Brain PlasticityFindings:
1. Increasing scientific understanding of the mechanisms of brain plasticity has lead to the development of training regimens for permanently establishing new neural pathways, and thus new cognitive capabilities. Adversaries could use such scientifically designed training regime’s to increase troop effectiveness or modify troop behavior and/or emotional responses.
2. New types of neuropharmaceuticals are being developed that more directly target synaptic firing, and thus impact brain plasticity far more effectively than existing drugs (e.g., modafinil, donepezil). When approved for use, these new drugs will certainly have extensive off-label use for improvement of memory and cognitive performance. These drugs may have the additional effect of weakening or overwriting existing memories. Depending on the ultimate performance of these drugs, adversaries might use them in training programs or field operations.
Recommendations:
1. The US should monitor the state of the art in training capabilities, and evaluate their impact in military scenarios. Specific actions should include:(a) Use neuroscience tools to evaluate training effectiveness in US Military programs, and thus develop quantitative understanding of the levels and types of changes possible.

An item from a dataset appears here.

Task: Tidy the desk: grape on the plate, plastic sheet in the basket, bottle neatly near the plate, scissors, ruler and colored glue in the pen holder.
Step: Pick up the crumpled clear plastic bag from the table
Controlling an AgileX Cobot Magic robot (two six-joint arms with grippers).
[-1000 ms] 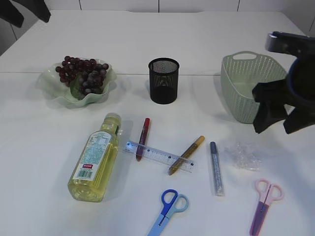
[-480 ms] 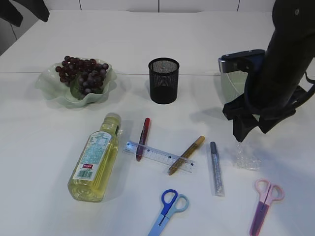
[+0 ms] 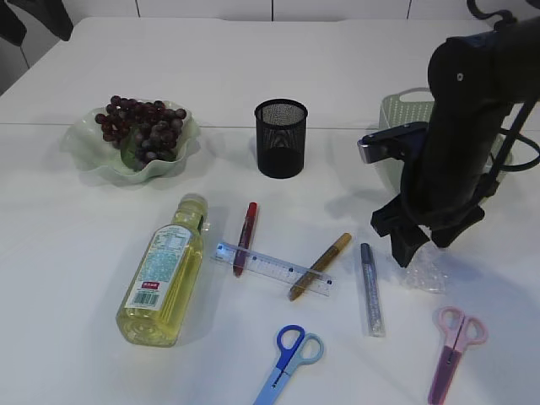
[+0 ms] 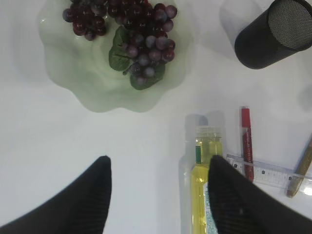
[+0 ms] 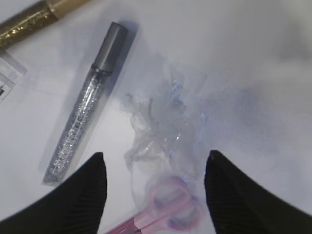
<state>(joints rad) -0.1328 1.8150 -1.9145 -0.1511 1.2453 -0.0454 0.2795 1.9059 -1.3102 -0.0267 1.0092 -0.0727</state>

(b) Develop information training activities adversaries.
(c) Develop information about popular/commercial activities in training and how these may differ in cultures of adversaries.
2. The US should closely monitor the uses and capabilities of the new classes of plasticity-enhancing neuropharmaceuticals that are under development. The prevalence and effectiveness of these drugs in off-label uses in the US will be a significant indicator of how they may be used by adversaries. The market for these drugs in foreign cultures should also be monitored.
Brian-Computer InterfaceFindings:
1. The ability to pick up electrical signals from the brain externally using EEG is well documented and has important applications in improving the quality of life for tetraplegics. The technique is, however, slow (10s of bits of information transfer per minute) and subject to electromyographic noise due to physical movement even at the level of eye movements. The potential for field applications is not evident.
2. The ability to modify brain activity using external stimuli (transcranial magnetic stimulation or direct current stimulation) is also well documented, however the ability to predict or control the response remains phenomenological.
3. The use of motor-nerve signals has proven valuable in controlling prosthetics and in providing feedback for recovering function following strokes or brain trauma.
4. Neural implants involving connections through specific nerve bundles (e.g., ocular, optical) have shown dramatic results for ameliorating severe disabilities, however the level of improvement in all cases is well below the level of normal function.
5. Direct implants into the brain most often involve undifferentiated stimulation of a locality in the brain (rather than individual contacts to neurons or synapses), and for humans have been limited to intransigent medical conditions. The demonstrated level of behavior control (in animal studies) has involved simple stimuli that either simulate known physical (sensory) signals for specific actions, or provide a “rewarding impulse.
6. At present the primary threat potential for adversarial use of a Brain-Computer interface may arise in a feedback mode, in which a the interface provides a soldier with a simple signal or a pain/pleasure pulse in response to externally provided situational information. Longer term adversarial developmentsmay include prosthetic applications providing specialized sensory input or mechanical output.
Recommendations:
1. The US should maintain awareness of medical advances in brain-computer interface, especially use in prosthetic devices, and monitor any developing non-medical applications closely. The US should monitor how such developments are proceeding in other cultures.